### TASK ITEM:
Nothing should differ between your output and the entries below.

### SUPPLIED ENTRIES:
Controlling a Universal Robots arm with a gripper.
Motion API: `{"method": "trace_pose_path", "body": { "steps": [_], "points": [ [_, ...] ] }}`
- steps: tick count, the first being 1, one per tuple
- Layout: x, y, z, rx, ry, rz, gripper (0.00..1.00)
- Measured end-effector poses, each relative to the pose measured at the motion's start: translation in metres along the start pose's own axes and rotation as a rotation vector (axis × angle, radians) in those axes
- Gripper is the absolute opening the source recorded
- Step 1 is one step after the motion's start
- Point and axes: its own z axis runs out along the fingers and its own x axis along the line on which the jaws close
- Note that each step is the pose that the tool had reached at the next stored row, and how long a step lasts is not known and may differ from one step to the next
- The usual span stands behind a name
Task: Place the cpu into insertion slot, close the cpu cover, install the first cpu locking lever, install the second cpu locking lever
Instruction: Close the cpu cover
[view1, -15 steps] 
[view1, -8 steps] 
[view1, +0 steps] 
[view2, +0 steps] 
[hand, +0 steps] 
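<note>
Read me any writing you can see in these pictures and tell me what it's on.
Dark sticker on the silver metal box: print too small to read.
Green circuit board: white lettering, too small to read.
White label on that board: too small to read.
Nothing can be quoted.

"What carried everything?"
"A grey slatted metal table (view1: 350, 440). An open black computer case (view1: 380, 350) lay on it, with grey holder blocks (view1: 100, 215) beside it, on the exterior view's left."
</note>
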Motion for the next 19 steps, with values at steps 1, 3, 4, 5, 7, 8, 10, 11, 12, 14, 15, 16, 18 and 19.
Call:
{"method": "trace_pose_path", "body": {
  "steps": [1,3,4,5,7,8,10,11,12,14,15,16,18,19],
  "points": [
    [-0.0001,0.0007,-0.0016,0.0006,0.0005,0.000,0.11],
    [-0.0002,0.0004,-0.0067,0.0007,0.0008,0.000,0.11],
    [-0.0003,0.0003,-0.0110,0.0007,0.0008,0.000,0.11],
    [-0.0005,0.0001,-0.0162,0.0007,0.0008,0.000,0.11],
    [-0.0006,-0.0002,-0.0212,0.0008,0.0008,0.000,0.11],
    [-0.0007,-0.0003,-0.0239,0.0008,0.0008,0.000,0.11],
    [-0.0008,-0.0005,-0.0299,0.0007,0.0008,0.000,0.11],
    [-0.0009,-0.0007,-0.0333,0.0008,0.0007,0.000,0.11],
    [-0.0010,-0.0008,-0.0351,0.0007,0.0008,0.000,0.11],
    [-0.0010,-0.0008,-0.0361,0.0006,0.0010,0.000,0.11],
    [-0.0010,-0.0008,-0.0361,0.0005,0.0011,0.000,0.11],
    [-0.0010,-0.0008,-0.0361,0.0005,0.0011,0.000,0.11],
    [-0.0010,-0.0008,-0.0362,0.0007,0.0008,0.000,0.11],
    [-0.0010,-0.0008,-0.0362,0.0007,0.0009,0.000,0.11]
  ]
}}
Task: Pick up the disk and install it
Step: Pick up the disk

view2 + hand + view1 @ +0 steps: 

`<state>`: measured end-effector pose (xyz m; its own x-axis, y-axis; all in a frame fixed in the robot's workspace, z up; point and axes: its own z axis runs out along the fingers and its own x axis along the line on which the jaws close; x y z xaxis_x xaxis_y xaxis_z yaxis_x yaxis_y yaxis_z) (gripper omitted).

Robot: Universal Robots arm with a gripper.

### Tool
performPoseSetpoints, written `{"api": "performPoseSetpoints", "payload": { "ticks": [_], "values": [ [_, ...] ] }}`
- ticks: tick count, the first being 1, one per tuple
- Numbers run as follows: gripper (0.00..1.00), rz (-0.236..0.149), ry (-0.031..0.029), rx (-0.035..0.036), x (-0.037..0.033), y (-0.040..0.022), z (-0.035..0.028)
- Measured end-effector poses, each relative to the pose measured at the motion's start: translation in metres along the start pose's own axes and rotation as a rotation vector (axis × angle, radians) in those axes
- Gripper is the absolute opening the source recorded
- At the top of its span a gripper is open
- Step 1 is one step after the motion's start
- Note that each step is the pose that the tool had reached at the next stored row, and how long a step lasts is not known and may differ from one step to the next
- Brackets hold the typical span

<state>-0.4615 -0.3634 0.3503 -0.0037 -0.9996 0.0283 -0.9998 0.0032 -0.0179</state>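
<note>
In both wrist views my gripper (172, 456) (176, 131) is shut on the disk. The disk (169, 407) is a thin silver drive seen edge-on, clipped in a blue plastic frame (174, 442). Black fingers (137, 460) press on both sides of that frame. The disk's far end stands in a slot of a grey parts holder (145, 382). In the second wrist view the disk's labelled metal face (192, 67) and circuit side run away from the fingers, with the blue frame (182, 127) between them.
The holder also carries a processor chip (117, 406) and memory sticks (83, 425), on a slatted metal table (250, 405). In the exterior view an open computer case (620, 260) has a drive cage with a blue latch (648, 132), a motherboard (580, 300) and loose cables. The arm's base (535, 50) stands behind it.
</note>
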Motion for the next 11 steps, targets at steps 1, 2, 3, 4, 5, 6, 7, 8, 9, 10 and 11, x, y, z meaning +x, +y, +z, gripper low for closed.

### TASK ANSWER:
Controlling a Universal Robots arm with a gripper.
Motion API: `{"method": "trace_pose_path", "body": { "steps": [_], "points": [ [_, ...] ] }}`
- steps: tick count, the first being 1, one per tuple
- Layout: x, y, z, rx, ry, rz, gripper (0.00..1.00)
- Measured end-effector poses, each relative to the pose measured at the motion's start: translation in metres along the start pose's own axes and rotation as a rotation vector (axis × angle, radians) in those axes
- Gripper is the absolute opening the source recorded
- Step 1 is one step after the motion's start
- Point and axes: its own z axis runs out along the fingers and its own x axis along the line on which the jaws close
- Note that each step is the pose that the tool had reached at the next stored row, and how long a step lasts is not known and may differ from one step to the next
- The usual span stands behind a name
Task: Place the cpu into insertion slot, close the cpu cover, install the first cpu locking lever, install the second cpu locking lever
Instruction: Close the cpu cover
[view1, -15 steps] 
[view1, -8 steps] 
[view1, +0 steps] 
[view2, +0 steps] 
[hand, +0 steps] 
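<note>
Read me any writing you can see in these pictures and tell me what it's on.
Dark sticker on the silver metal box: print too small to read.
Green circuit board: white lettering, too small to read.
White label on that board: too small to read.
Nothing can be quoted.

"What carried everything?"
"A grey slatted metal table (view1: 350, 440). An open black computer case (view1: 380, 350) lay on it, with grey holder blocks (view1: 100, 215) beside it, on the exterior view's left."
</note>
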Motion for the next 19 steps, with values at steps 1, 3, 4, 5, 7, 8, 10, 11, 12, 14, 15, 16, 18 and 19.
Call:
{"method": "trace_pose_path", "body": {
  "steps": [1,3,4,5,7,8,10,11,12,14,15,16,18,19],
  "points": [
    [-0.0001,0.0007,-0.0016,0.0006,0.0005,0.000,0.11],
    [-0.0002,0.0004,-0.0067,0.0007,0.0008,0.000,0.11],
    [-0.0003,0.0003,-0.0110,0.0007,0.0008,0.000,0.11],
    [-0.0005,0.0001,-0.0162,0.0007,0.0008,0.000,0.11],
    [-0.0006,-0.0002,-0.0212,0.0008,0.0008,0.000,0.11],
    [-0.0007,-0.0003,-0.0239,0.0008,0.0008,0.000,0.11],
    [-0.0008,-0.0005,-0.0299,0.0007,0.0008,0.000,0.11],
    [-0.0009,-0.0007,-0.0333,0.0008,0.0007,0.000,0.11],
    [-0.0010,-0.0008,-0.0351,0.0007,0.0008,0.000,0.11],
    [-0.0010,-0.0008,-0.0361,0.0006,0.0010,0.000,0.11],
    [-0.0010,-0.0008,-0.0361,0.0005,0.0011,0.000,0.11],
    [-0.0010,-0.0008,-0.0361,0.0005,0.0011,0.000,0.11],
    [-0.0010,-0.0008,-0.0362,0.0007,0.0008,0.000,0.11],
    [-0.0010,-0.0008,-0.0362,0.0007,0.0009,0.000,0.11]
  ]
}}
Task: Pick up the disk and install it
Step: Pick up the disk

view2 + hand + view1 @ +0 steps: 

`<state>`: measured end-effector pose (xyz m; its own x-axis, y-axis; all in a frame fixed in the robot's workspace, z up; point and axes: its own z axis runs out along the fingers and its own x axis along the line on which the jaws close; x y z xaxis_x xaxis_y xaxis_z yaxis_x yaxis_y yaxis_z) (gripper omitted).

Robot: Universal Robots arm with a gripper.

### Tool
performPoseSetpoints, written `{"api": "performPoseSetpoints", "payload": { "ticks": [_], "values": [ [_, ...] ] }}`
- ticks: tick count, the first being 1, one per tuple
- Numbers run as follows: gripper (0.00..1.00), rz (-0.236..0.149), ry (-0.031..0.029), rx (-0.035..0.036), x (-0.037..0.033), y (-0.040..0.022), z (-0.035..0.028)
- Measured end-effector poses, each relative to the pose measured at the motion's start: translation in metres along the start pose's own axes and rotation as a rotation vector (axis × angle, radians) in those axes
- Gripper is the absolute opening the source recorded
- At the top of its span a gripper is open
- Step 1 is one step after the motion's start
- Note that each step is the pose that the tool had reached at the next stored row, and how long a step lasts is not known and may differ from one step to the next
- Brackets hold the typical span

<state>-0.4615 -0.3634 0.3503 -0.0037 -0.9996 0.0283 -0.9998 0.0032 -0.0179</state>
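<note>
In both wrist views my gripper (172, 456) (176, 131) is shut on the disk. The disk (169, 407) is a thin silver drive seen edge-on, clipped in a blue plastic frame (174, 442). Black fingers (137, 460) press on both sides of that frame. The disk's far end stands in a slot of a grey parts holder (145, 382). In the second wrist view the disk's labelled metal face (192, 67) and circuit side run away from the fingers, with the blue frame (182, 127) between them.
The holder also carries a processor chip (117, 406) and memory sticks (83, 425), on a slatted metal table (250, 405). In the exterior view an open computer case (620, 260) has a drive cage with a blue latch (648, 132), a motherboard (580, 300) and loose cables. The arm's base (535, 50) stands behind it.
</note>
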Motion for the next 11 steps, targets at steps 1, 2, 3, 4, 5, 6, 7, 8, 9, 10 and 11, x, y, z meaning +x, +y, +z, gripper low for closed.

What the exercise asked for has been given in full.